赤髪の女騎士のノリツッコミは、盛大にスルーされたのだった。
***
ごしごし。
最近目が疲れて細かい文字が読みづらくて困ることが多い。
公益法人日本魔術振興センター所長兼、王立魔術学院学長、大道寺正臣は、何度か目をこすって後に文面にこれでもかと顔を近づけた。
一方的に呼びつけられて、一方的にまくし立てられたあとに、手元に残った数枚の資料。
そこにはこれまでの3年間に、彼が集め送り込んだわが国の魔法エリートたる魔術学院の生徒たち……その成績上位者の成績をリスト化したものが記されている。
そして天朝国王族、アドリアナ家の姫巫女であるフィフィ王女からつけつけと小言をのたまわれ、抜本的解決を、と何の前振りもなく突然に要求された。

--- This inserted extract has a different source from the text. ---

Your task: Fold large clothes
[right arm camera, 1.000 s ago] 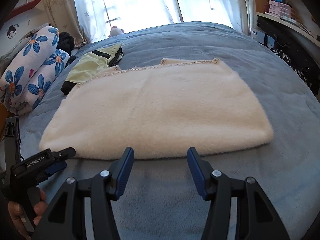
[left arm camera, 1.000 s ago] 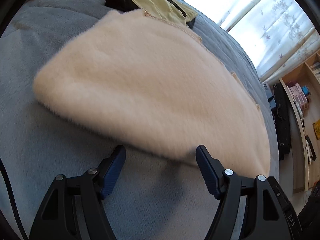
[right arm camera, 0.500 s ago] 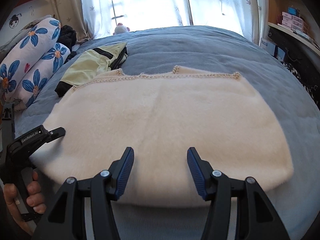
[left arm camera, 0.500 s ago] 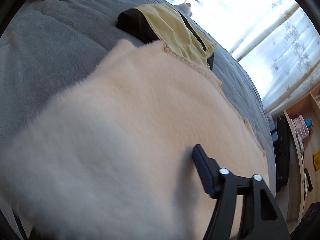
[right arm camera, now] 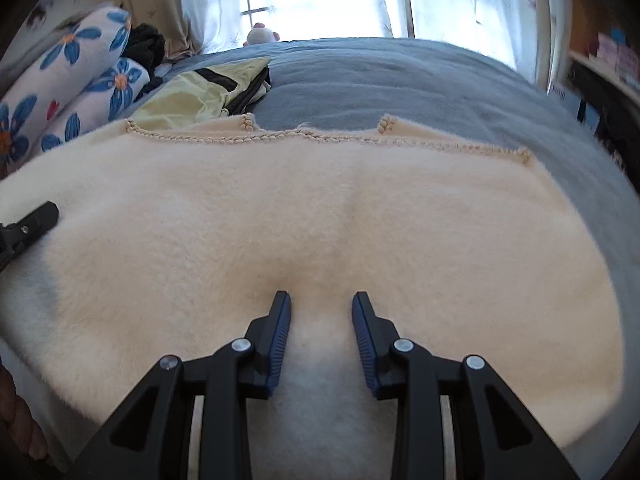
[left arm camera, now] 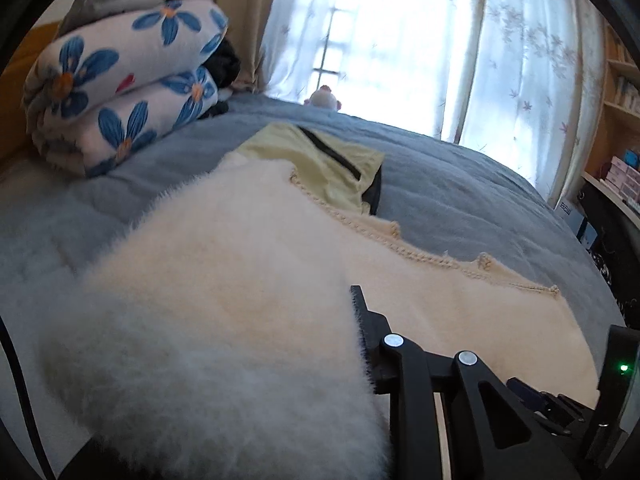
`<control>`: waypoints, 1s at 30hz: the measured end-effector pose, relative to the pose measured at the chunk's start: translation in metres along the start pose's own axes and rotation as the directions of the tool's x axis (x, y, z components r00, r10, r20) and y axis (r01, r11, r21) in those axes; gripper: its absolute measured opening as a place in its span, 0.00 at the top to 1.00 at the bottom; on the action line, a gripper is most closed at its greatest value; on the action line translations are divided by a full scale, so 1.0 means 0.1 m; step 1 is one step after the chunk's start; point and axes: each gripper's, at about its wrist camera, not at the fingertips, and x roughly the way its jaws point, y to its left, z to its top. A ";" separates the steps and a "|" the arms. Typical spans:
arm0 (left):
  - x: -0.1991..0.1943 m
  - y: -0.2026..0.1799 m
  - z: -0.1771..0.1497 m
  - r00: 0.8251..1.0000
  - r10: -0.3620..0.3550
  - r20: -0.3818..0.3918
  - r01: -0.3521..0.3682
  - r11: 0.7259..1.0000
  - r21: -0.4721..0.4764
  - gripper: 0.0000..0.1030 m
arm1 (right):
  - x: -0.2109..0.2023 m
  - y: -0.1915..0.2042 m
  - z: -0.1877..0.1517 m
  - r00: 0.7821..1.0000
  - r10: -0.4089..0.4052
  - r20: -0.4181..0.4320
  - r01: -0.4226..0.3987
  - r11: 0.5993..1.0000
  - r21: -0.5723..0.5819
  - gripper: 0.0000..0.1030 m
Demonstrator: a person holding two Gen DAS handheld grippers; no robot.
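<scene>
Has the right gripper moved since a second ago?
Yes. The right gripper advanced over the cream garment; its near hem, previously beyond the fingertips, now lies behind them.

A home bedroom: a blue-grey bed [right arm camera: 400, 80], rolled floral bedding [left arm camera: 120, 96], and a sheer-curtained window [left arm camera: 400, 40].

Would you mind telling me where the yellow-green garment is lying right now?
The yellow-green garment lies on the blue bed cover, at upper left in the right wrist view, behind the cream fleece's far edge and beside the floral bedding roll.
</scene>
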 end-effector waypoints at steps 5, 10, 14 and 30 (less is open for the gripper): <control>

どうも今回の騒動……全国各地で起こった《泡卵》騒ぎで、地球人があまりにふがいないところを見せてしまったのがお気に召さなかったのだろう。
要求されたことは単純だった。
「もっと有望な生徒を集めてちょうだい」
まあ至極もっともなことであったので、慫慂と承ったのだが。
「いるじゃない、有望そうなのが」
どこから集めてきたのか、写真やら週刊誌やらが持ち出されてきて、
「これ、この子つれてきたらいいじゃない」
具体的にご指名が入りました。
最近かなり話題になっている、例の魔法少女でした。
なるほど、こりゃ確かに有望だ。
「………」
今日は医者に止められてるんだけれどビールを飲もう。はは、たまにはいいじゃないか。
元気を出せよ、ボーイ。
「………」
今度はシンデレラを探す大仕事だぜ、やったぜ。
「………」
大道寺正臣は握り締めた受話器を片手に、ははは、と自嘲気味に笑ったのだった。
すいません。
最近アップし始めた『陶都』が恐ろしいことになっておりまして、かなり焦っています。しばらくはそちらに集中すべきと判断いたしましたので、いったんここで筆を置かせていただきます。ここまでついてきていただきありがとうございました。若干後悔してます…。